Lin Duan-yi, Zhou Chang-en, Lai Xin-mei, Yang Shu-jing
Institute of Information Management of Fujian University of Traditional Chinese Medicine, Fuzhou 350003, China.
Zhongguo Zhong Yao Za Zhi. 2008 Sep;33(17):2094-6.
Scientific data is the source of innovation in knowledge. In order to change the situation that there is few information in plenty of data and to obtain useful knowledge which has high information content, it is necessary to clean data and ensure data's accuracy and without noise off when database is established initially. High-quality data comes from high-quality data source.
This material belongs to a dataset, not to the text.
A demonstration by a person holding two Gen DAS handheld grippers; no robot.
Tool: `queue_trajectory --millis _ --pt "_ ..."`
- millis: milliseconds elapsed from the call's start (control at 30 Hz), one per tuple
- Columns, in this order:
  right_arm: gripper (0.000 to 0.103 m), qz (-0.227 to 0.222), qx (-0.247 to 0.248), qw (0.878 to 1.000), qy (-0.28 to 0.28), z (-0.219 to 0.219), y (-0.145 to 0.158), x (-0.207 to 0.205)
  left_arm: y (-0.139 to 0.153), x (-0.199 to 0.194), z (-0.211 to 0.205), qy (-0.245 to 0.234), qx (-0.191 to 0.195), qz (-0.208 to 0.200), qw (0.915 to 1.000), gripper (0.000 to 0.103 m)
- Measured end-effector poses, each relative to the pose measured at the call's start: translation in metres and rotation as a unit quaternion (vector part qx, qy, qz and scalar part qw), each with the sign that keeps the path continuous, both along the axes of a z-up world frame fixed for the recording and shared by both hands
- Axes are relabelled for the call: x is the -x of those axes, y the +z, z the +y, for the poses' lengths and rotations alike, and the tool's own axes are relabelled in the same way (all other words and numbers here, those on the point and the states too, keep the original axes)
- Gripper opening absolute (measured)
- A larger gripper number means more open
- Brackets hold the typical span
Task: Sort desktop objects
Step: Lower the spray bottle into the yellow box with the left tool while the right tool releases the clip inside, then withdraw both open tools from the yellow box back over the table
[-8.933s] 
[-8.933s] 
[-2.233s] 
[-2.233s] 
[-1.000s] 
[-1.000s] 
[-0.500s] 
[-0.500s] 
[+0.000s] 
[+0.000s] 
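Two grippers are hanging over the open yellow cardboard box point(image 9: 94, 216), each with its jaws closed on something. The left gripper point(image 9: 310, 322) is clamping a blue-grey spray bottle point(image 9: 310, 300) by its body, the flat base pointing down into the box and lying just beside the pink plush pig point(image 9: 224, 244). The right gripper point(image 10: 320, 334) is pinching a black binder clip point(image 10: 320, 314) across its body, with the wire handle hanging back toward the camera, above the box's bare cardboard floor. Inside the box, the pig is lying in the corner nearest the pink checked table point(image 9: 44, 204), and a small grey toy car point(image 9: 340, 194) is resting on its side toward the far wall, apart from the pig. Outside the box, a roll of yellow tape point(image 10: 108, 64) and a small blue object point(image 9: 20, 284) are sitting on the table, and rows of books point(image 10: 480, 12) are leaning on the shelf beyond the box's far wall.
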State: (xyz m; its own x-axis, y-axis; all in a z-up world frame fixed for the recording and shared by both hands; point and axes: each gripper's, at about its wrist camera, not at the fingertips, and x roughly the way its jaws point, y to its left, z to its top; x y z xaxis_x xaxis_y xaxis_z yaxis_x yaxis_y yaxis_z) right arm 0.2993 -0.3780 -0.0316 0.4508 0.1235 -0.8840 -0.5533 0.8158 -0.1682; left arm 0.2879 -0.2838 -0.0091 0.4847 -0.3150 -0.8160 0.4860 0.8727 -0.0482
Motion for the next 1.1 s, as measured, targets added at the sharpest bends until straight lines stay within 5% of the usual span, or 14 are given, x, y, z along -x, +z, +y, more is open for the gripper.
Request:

But incomplete and incorrect and irregular data exist widely in the data source of Chinese materia medica. The phenomenon of synonyms and homonym is quite serious, and there is no unified description for the name and origin of Chinese materia medica among different data sources. So data processing including data analysis and research is very important in the establishment of Chinese materia medica database. In order to get the most accurate and standard data, this paper analyzed the items of Medical Plants in Xiandai Bencao Gangmu, including classification analysis of medical plants: distribution analysis of different classes and analysis of medical part; analysis of synonyms and homonym; analysis of incorrect data and analysis of advantage and disadvantage of data sources.
科学数据是知识创新的源泉。为了改变大量数据中信息匮乏的状况,并获取具有高信息含量的有用知识,在初始建立数据库时,有必要对数据进行清理并确保数据的准确性和无噪声。高质量的数据来自高质量的数据源。但中药数据源中存在大量不完整、不正确和不规则的数据。同义词和同音异义词现象相当严重,不同数据源之间对中药的名称和产地没有统一的描述。因此,包括数据分析和研究在内的数据处理在中药数据库的建立中非常重要。为了获得最准确和规范的数据,本文分析了《现代本草纲目》中药用植物的条目,包括药用植物的分类分析:不同类别的分布分析和药用部位分析;同义词和同音异义词分析;错误数据的分析以及数据源优缺点的分析。